# [Assigned task]
Once the line containing "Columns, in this" is found in the records below, return it and each following line exactly, up to and including the line containing "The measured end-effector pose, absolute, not", and nothing else.

# [Dataset records]
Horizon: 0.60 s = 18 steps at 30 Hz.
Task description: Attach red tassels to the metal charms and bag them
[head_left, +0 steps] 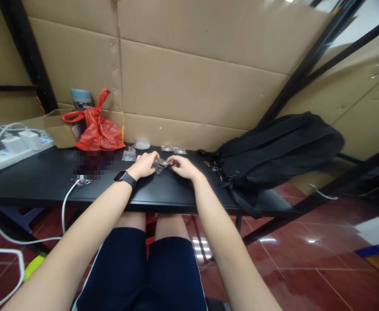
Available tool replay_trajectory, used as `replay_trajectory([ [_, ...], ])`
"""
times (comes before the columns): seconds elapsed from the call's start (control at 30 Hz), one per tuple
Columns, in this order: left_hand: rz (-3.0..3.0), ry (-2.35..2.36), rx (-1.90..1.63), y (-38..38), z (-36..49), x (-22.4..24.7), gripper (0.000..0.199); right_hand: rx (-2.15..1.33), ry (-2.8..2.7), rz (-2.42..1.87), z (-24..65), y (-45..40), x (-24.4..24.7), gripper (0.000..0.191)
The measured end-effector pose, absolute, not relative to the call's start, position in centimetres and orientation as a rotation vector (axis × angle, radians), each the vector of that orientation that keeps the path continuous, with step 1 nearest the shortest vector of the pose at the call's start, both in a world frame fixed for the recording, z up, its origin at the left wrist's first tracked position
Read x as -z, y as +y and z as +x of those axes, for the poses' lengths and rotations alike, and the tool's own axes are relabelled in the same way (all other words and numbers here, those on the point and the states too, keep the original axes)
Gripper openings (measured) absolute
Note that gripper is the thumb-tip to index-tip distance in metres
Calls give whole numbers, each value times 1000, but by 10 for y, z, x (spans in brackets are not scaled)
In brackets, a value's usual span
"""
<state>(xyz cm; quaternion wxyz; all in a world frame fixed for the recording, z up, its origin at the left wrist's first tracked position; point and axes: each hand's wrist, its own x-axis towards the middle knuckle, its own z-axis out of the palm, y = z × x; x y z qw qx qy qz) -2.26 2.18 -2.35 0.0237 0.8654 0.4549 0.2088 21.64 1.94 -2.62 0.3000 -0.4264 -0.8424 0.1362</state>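
Observation:
A small clear plastic bag with something small and partly reddish inside is held just above the black table. My left hand, with a dark watch on its wrist, pinches the bag's left side. On the other side, my right hand has its fingertips closed at the bag's right edge. What exactly the bag contains is too small to make out. Behind my hands lie two more small clear packets by the cardboard wall. To the left of them are a flat clear bag and a whitish plastic bag.
A red plastic bag stands by an open cardboard box at the left. Further left is a white power strip with plugs and a trailing white cable. A black backpack lies across the table's right end.

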Motion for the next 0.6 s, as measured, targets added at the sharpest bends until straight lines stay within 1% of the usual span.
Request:
replay_trajectory([
  [0.07, 2684, 1435, -695, 24, -21, 26, 41, -340, -2270, -1127, 213, 20, 28, 34],
  [0.17, 2692, 1505, -733, 28, -23, 29, 31, -308, -2246, -1091, 204, 21, 31, 35],
  [0.23, 2680, 1540, -742, 31, -26, 30, 24, -296, -2217, -1093, 199, 22, 32, 28],
  [0.3, 2666, 1541, -753, 33, -28, 31, 18, -272, -2200, -1108, 197, 23, 33, 14],
  [0.37, 2637, 1546, -776, 34, -30, 31, 20, -253, -2183, -1119, 199, 25, 32, 7],
  [0.5, 2489, 1603, -787, 35, -26, 27, 24, -318, -2104, -1178, 211, 28, 30, 10],
  [0.6, 2444, 1527, -770, 34, -21, 25, 28, -374, -2086, -1216, 217, 29, 28, 12],
])
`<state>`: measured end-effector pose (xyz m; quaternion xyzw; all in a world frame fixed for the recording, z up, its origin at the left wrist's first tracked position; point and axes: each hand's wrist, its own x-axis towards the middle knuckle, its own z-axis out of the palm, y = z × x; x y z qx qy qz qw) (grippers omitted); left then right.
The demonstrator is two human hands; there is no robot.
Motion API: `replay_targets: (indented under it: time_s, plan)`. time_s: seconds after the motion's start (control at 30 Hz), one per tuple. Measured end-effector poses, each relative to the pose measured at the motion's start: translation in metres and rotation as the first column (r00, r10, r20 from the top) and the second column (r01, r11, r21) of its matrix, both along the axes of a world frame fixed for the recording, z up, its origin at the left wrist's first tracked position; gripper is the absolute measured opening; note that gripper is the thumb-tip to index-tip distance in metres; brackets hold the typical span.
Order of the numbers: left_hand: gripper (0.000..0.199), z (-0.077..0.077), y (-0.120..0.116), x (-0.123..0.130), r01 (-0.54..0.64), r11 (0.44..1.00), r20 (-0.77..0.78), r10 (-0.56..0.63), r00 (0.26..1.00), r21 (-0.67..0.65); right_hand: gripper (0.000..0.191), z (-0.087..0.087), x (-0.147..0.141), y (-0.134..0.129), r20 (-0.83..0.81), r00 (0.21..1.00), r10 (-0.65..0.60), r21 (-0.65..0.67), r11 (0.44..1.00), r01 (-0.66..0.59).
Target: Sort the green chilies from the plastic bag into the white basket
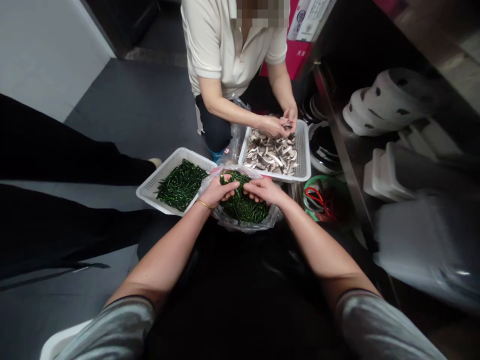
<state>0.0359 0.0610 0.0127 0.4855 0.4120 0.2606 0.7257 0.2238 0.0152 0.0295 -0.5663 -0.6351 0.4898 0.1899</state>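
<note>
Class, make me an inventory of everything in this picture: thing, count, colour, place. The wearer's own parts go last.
Left basket: one, white, left of the bag.
Plastic bag: one, clear, under the wearer's hands.
Thin peppers: many, green, in left basket and bag.
Right basket: one, white, before the co-worker.
Mushroom strips: many, grey-white, in right basket.
Co-worker: one, cream shirt, opposite.
Trouser legs: two, black, far left.
Box: one, red, behind the co-worker.
Basin: one, green, right of the bag.
Cylinders with holes: uncounted, white, right shelf.
Containers: several, pale, far right.
Floor: one, grey, below.
Bracelet: one, gold, left wrist.
Left hand: one, bare, over the bag.
Right hand: one, bare, over the bag.
</note>
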Motion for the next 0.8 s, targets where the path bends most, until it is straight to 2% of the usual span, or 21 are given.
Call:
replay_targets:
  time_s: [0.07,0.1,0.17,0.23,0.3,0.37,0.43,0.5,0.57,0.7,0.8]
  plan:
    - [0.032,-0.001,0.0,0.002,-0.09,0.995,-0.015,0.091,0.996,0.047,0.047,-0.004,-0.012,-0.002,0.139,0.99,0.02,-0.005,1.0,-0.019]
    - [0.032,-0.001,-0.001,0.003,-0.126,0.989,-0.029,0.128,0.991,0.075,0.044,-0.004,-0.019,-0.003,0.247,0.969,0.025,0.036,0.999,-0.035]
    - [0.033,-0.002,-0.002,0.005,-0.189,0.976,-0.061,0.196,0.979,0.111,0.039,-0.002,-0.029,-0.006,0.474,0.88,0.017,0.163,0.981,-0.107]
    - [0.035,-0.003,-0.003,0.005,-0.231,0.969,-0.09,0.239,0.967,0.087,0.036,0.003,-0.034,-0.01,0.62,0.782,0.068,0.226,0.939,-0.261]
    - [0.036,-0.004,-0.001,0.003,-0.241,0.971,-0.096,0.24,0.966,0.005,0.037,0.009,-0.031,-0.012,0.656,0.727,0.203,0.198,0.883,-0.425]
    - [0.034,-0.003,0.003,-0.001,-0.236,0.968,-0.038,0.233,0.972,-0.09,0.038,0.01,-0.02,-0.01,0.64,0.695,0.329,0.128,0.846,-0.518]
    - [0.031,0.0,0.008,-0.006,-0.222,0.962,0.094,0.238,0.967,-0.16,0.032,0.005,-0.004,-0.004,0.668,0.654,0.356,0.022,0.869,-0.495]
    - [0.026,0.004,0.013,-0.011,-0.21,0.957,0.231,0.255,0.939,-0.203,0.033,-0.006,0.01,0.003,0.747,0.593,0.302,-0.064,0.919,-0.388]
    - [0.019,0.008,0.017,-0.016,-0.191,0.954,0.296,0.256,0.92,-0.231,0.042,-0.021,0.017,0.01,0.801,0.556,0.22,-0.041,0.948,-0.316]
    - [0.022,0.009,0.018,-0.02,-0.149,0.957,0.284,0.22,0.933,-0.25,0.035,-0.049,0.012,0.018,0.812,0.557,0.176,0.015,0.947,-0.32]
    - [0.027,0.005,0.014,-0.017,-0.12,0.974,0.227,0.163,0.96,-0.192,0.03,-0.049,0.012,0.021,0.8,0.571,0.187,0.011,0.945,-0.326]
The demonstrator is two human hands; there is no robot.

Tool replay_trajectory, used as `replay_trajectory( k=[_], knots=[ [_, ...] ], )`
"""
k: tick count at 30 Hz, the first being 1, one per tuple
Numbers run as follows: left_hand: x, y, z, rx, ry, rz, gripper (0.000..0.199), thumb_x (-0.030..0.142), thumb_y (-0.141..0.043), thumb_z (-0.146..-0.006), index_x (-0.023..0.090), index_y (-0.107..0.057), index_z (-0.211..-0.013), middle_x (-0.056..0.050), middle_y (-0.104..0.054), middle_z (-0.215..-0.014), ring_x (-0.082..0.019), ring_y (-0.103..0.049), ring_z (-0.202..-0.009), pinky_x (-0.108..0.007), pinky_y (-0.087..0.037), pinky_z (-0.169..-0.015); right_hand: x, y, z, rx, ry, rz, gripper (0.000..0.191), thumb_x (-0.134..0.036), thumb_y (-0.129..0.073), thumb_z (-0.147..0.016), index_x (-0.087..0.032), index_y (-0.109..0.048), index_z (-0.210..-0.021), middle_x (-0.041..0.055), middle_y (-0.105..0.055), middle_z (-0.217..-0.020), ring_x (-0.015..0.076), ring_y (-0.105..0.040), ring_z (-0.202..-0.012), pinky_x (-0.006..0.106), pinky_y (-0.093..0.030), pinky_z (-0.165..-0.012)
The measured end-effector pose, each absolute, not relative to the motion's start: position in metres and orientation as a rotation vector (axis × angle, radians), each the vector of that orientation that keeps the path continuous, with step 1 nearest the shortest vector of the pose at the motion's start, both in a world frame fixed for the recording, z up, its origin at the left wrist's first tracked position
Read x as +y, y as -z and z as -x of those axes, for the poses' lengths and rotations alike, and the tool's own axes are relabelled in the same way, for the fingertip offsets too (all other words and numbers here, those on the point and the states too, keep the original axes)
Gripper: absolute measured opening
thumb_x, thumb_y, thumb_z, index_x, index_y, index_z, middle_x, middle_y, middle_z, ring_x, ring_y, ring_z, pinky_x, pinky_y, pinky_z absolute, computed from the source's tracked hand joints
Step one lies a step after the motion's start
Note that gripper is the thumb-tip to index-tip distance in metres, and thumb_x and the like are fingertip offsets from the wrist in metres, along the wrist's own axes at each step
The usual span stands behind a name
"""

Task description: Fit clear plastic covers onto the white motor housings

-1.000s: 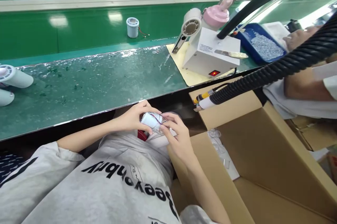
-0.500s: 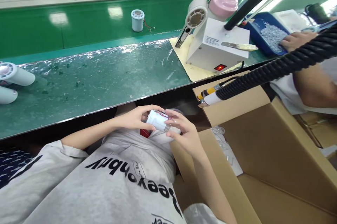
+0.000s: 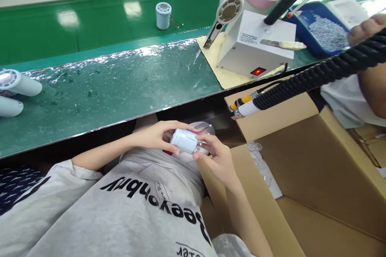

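Observation:
Above my lap, both hands hold a pale blue cylindrical fan motor housing (image 3: 184, 140), lying on its side. My left hand (image 3: 161, 136) wraps its left end with thumb and fingers. Fingers of my right hand (image 3: 214, 153) grip the right end, where a clear or metallic part shows, too small to make out. Thin red and dark wires (image 3: 204, 130) stick out past the top of the housing toward the right. A similar upright housing (image 3: 163, 16) with wires stands on the green conveyor.
At the bench's right sit a white box device (image 3: 256, 40) with a lit red switch, a handheld fan (image 3: 227, 9) and a blue tray (image 3: 321, 25) of small parts. A black corrugated hose (image 3: 319, 72) hangs over an open cardboard box (image 3: 325, 176). A co-worker's hand (image 3: 366, 28) is at the right.
The housing has turned slightly and its wires now stand out clear of my right fingers. The view has shifted a little. The co-worker's hand has moved right, off the tray's parts.

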State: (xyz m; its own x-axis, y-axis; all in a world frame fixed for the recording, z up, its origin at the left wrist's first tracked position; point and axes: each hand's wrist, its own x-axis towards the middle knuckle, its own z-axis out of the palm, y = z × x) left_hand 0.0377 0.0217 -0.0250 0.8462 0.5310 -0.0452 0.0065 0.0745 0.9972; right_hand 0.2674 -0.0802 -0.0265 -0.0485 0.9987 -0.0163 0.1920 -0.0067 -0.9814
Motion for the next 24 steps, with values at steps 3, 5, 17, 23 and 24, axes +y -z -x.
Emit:
replay_trajectory(
  k=[3, 5, 17, 23, 24],
  knots=[
    [0.020, 0.023, -0.036, 0.446, -0.419, -1.529, 0.069, 0.033, -0.089, -0.074, 0.031, -0.065, -0.139, -0.012, -0.062, -0.144, -0.031, -0.061, -0.129, -0.038, -0.056, -0.096, -0.082, 0.024, -0.267, -1.324, -1.219, 1.302, 0.042, -0.054, -0.084, -0.080, -0.027, -0.072, -0.110, 0.0078, -0.074, -0.117, 0.0268, -0.074, -0.101, 0.041, -0.065, -0.087],
    [0.020, 0.022, -0.035, 0.430, -0.416, -1.546, 0.069, 0.034, -0.088, -0.075, 0.031, -0.064, -0.139, -0.013, -0.062, -0.145, -0.031, -0.061, -0.130, -0.037, -0.057, -0.095, -0.083, 0.023, -0.267, -1.297, -1.253, 1.286, 0.041, -0.053, -0.083, -0.081, -0.028, -0.071, -0.112, 0.0070, -0.074, -0.116, 0.0257, -0.073, -0.101, 0.039, -0.065, -0.085],
    [0.019, 0.017, -0.036, 0.402, -0.421, -1.597, 0.067, 0.031, -0.087, -0.076, 0.030, -0.064, -0.140, -0.013, -0.062, -0.145, -0.031, -0.060, -0.132, -0.041, -0.056, -0.101, -0.082, 0.017, -0.260, -1.119, -1.391, 1.313, 0.049, -0.068, -0.075, -0.081, -0.027, -0.066, -0.106, 0.0060, -0.071, -0.097, 0.0228, -0.070, -0.085, 0.033, -0.061, -0.068],
    [0.019, 0.019, -0.035, 0.378, -0.428, -1.630, 0.067, 0.033, -0.085, -0.078, 0.029, -0.062, -0.141, -0.014, -0.060, -0.146, -0.030, -0.059, -0.134, -0.040, -0.056, -0.103, -0.079, 0.020, -0.256, -0.954, -1.520, 1.299, 0.053, -0.073, -0.075, -0.078, -0.026, -0.063, -0.099, 0.0006, -0.064, -0.082, 0.0157, -0.062, -0.061, 0.029, -0.060, -0.052],
    [0.019, 0.019, -0.035, 0.377, -0.425, -1.637, 0.067, 0.033, -0.085, -0.078, 0.029, -0.062, -0.141, -0.014, -0.060, -0.146, -0.030, -0.059, -0.134, -0.040, -0.055, -0.103, -0.079, 0.020, -0.255, -0.903, -1.552, 1.299, 0.054, -0.073, -0.076, -0.077, -0.025, -0.063, -0.097, -0.0003, -0.063, -0.080, 0.0152, -0.063, -0.059, 0.029, -0.060, -0.050]
  ],
)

# [Solved exercise]
Columns, in this order: left_hand: rz (-3.0..3.0), ry (-2.35..2.36), rx (-1.90..1.63), y (-38..38), z (-36..49), x (-22.4..24.7), gripper (0.000..0.199); right_hand: rx (-2.15..1.33), ry (-2.8..2.7), rz (-2.42..1.87), z (-24..65), y (-45..40), x (-24.4..24.7), gripper (0.000..0.191)
The measured end-effector pose, absolute, not relative to the call's start, position in centimetres and orientation as a rotation vector (axis × angle, radians), each the vector of that orientation that keeps the path continuous, with step 1 nearest the shortest vector of the pose at the call's start, both in a world frame fixed for the recording, z up, its origin at the left wrist's first tracked position

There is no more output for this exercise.